• What is being asked
Each record is to be given again precisely as written.

[Saved entries]
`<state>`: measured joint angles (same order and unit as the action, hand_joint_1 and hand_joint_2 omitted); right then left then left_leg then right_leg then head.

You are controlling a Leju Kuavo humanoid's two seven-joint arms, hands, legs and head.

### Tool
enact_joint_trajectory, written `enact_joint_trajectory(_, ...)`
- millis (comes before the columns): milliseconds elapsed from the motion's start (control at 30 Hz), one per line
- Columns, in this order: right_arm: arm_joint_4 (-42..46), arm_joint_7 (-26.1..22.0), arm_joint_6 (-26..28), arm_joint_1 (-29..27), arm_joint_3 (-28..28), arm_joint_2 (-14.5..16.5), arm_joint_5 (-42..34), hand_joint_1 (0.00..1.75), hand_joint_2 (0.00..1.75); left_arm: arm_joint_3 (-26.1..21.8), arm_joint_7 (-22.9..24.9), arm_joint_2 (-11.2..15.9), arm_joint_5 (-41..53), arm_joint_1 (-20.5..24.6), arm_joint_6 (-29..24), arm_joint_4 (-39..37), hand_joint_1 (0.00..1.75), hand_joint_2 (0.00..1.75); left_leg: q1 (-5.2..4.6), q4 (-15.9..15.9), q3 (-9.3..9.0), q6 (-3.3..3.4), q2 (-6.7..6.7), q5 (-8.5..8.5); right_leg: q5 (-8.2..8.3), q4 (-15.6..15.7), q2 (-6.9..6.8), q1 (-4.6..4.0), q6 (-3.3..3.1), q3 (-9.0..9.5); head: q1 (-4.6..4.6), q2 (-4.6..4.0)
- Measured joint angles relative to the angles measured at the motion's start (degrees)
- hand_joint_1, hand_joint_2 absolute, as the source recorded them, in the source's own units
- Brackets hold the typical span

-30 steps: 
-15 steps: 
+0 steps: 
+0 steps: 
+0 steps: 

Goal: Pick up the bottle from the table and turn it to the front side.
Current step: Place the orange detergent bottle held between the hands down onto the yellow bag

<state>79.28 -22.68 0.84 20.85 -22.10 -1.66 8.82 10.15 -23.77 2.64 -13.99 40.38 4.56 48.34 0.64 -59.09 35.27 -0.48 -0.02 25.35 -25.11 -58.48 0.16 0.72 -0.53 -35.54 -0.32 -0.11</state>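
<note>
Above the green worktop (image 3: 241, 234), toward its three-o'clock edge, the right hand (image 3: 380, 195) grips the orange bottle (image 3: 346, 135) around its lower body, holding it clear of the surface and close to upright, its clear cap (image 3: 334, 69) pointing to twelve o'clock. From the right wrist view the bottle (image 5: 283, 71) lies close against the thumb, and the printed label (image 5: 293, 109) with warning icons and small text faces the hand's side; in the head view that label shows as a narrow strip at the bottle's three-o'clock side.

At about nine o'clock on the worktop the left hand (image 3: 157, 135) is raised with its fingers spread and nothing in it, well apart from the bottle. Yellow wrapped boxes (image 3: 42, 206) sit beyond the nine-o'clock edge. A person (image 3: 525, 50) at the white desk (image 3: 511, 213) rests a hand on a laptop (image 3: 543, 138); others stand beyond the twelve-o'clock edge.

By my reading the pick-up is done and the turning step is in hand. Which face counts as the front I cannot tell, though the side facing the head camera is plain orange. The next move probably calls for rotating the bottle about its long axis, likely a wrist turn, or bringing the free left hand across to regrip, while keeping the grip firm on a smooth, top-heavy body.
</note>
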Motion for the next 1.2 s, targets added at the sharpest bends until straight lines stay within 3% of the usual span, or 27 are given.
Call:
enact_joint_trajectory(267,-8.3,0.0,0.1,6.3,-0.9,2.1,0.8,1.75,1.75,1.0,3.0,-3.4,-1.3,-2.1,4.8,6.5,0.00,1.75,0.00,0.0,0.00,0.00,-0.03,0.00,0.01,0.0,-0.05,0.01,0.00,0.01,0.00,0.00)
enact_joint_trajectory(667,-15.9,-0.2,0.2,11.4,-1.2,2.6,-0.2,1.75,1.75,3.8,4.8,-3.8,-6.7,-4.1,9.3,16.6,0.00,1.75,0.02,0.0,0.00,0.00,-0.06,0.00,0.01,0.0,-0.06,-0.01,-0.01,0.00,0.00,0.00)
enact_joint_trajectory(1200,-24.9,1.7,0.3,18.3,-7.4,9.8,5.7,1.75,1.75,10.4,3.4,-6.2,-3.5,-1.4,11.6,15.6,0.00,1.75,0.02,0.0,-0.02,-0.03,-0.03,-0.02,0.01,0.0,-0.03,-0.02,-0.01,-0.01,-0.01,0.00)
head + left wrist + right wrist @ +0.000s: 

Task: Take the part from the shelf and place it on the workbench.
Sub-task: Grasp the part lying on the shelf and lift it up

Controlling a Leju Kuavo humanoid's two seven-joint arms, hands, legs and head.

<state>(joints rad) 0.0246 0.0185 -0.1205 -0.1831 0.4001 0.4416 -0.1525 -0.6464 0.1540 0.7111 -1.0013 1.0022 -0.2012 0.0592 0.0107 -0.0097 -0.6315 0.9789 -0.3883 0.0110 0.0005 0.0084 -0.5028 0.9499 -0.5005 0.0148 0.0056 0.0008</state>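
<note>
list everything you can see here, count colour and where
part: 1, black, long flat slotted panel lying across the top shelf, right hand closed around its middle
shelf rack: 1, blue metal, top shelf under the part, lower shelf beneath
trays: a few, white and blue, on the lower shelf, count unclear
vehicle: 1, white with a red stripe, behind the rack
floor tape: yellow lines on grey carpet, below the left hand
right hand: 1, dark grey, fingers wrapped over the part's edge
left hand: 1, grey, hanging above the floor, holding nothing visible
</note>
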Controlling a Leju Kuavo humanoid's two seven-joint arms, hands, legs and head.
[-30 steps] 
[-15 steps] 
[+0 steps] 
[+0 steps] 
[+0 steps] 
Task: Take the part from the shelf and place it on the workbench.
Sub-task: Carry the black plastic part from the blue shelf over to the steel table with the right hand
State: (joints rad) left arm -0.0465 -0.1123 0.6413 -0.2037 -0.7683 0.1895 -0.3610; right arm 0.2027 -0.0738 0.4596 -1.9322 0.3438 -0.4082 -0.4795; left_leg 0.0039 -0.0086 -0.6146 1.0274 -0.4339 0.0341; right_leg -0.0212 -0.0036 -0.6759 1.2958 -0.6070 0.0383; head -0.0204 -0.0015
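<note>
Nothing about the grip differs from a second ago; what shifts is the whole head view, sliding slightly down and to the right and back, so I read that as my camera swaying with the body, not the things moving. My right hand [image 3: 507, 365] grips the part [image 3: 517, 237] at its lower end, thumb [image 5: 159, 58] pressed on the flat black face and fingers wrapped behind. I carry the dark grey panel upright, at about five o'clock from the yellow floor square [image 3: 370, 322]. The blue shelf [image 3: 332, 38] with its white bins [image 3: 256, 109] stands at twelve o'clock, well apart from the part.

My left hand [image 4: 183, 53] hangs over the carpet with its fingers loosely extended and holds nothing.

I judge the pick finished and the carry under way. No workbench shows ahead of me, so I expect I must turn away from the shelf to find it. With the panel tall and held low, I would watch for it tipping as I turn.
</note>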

• Output for this task
`<state>`: measured joint angles (same order and unit as the action, hand_joint_1 and hand_joint_2 omitted); right then left then left_leg then right_leg then head.

You are controlling a Leju Kuavo humanoid's two seven-joint arms, hands, legs and head.

### Tool
enact_joint_trajectory, written `enact_joint_trajectory(_, ...)`
- millis (comes before the columns): milliseconds elapsed from the motion's start (control at 30 Hz), one per line
- Columns, in this order: right_arm: arm_joint_4 (-42..46), arm_joint_7 (-26.1..22.0), arm_joint_6 (-26..28), arm_joint_1 (-29..27), arm_joint_3 (-28..28), arm_joint_2 (-14.5..16.5), arm_joint_5 (-42..34), hand_joint_1 (0.00..1.75), hand_joint_2 (0.00..1.75); left_arm: arm_joint_3 (-26.1..21.8), arm_joint_7 (-22.9..24.9), arm_joint_2 (-11.2..15.9), arm_joint_5 (-41..53), arm_joint_1 (-20.5..24.6), arm_joint_6 (-29..24), arm_joint_4 (-39..37), hand_joint_1 (0.00..1.75), hand_joint_2 (0.00..1.75); left_leg: q1 (-5.2..4.6), q4 (-15.9..15.9), q3 (-9.3..9.0), q6 (-3.3..3.4), q2 (-6.7..6.7), q5 (-8.5..8.5); right_leg: q5 (-8.2..8.3), q4 (-15.6..15.7), q2 (-6.9..6.8), q1 (-4.6..4.0), q6 (-3.3..3.1), q3 (-9.0..9.5); head: q1 (-4.6..4.6), q2 (-4.6..4.0)
- Measured joint angles relative to the angles measured at the motion's start (degrees)
- hand_joint_1, hand_joint_2 absolute, as the source recorded them, in the source's own units
- Brackets hold the typical span

-30 steps: 
-15 steps: 
+0 steps: 
+0 steps: 
+0 steps: 

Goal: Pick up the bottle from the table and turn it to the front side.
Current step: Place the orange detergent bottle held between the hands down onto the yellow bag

<state>79.28 -22.68 0.84 20.85 -22.10 -1.66 8.82 10.15 -23.77 2.64 -13.99 40.38 4.56 48.34 0.64 -59.09 35.27 -0.48 -0.02 25.35 -25.11 -58.48 0.16 0.72 -0.53 -35.54 -0.32 -0.11</state>
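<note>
Above the green worktop (image 3: 241, 234), toward its three-o'clock edge, the right hand (image 3: 380, 195) grips the orange bottle (image 3: 346, 135) around its lower body, holding it clear of the surface and close to upright, its clear cap (image 3: 334, 69) pointing to twelve o'clock. From the right wrist view the bottle (image 5: 283, 71) lies close against the thumb, and the printed label (image 5: 293, 109) with warning icons and small text faces the hand's side; in the head view that label shows as a narrow strip at the bottle's three-o'clock side.

At about nine o'clock on the worktop the left hand (image 3: 157, 135) is raised with its fingers spread and nothing in it, well apart from the bottle. Yellow wrapped boxes (image 3: 42, 206) sit beyond the nine-o'clock edge. A person (image 3: 525, 50) at the white desk (image 3: 511, 213) rests a hand on a laptop (image 3: 543, 138); others stand beyond the twelve-o'clock edge.

By my reading the pick-up is done and the turning step is in hand. Which face counts as the front I cannot tell, though the side facing the head camera is plain orange. The next move probably calls for rotating the bottle about its long axis, likely a wrist turn, or bringing the free left hand across to regrip, while keeping the grip firm on a smooth, top-heavy body.
</note>
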Motion for the next 1.2 s, targets added at the sharpest bends until straight lines stay within 3% of the usual span, or 27 are given.
Call:
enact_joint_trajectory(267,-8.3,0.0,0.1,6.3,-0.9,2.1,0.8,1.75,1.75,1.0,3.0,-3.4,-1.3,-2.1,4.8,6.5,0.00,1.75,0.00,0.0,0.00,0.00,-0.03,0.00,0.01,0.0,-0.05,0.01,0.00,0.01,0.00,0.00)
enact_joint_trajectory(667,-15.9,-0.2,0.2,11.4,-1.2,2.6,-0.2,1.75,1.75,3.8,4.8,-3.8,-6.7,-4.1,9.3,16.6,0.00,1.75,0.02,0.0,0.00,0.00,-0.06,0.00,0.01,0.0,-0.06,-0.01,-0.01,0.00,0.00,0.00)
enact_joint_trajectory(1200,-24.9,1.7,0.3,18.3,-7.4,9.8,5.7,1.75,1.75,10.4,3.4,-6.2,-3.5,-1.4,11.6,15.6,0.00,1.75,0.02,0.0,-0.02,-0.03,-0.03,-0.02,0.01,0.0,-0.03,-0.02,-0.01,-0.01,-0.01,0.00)
head + left wrist + right wrist @ +0.000s: 

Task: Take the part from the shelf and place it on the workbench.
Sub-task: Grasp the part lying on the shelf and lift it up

Controlling a Leju Kuavo humanoid's two seven-joint arms, hands, legs and head.

<state>(joints rad) 0.0246 0.0185 -0.1205 -0.1831 0.4001 0.4416 -0.1525 -0.6464 0.1540 0.7111 -1.0013 1.0022 -0.2012 0.0592 0.0107 -0.0097 -0.6315 0.9789 -0.3883 0.0110 0.0005 0.0084 -0.5028 0.9499 -0.5005 0.0148 0.0056 0.0008</state>
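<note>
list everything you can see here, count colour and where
part: 1, black, long flat slotted panel lying across the top shelf, right hand closed around its middle
shelf rack: 1, blue metal, top shelf under the part, lower shelf beneath
trays: a few, white and blue, on the lower shelf, count unclear
vehicle: 1, white with a red stripe, behind the rack
floor tape: yellow lines on grey carpet, below the left hand
right hand: 1, dark grey, fingers wrapped over the part's edge
left hand: 1, grey, hanging above the floor, holding nothing visible
</note>
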Controlling a Leju Kuavo humanoid's two seven-joint arms, hands, legs and head.
[-30 steps] 
[-15 steps] 
[+0 steps] 
[+0 steps] 
[+0 steps] 
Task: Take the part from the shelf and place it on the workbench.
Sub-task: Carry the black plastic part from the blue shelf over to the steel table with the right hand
State: (joints rad) left arm -0.0465 -0.1123 0.6413 -0.2037 -0.7683 0.1895 -0.3610; right arm 0.2027 -0.0738 0.4596 -1.9322 0.3438 -0.4082 -0.4795; left_leg 0.0039 -0.0086 -0.6146 1.0274 -0.4339 0.0341; right_leg -0.0212 -0.0036 -0.6759 1.2958 -0.6070 0.0383; head -0.0204 -0.0015
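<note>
Nothing about the grip differs from a second ago; what shifts is the whole head view, sliding slightly down and to the right and back, so I read that as my camera swaying with the body, not the things moving. My right hand [image 3: 507, 365] grips the part [image 3: 517, 237] at its lower end, thumb [image 5: 159, 58] pressed on the flat black face and fingers wrapped behind. I carry the dark grey panel upright, at about five o'clock from the yellow floor square [image 3: 370, 322]. The blue shelf [image 3: 332, 38] with its white bins [image 3: 256, 109] stands at twelve o'clock, well apart from the part.

My left hand [image 4: 183, 53] hangs over the carpet with its fingers loosely extended and holds nothing.

I judge the pick finished and the carry under way. No workbench shows ahead of me, so I expect I must turn away from the shelf to find it. With the panel tall and held low, I would watch for it tipping as I turn.
</note>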

There is nothing else to this exercise.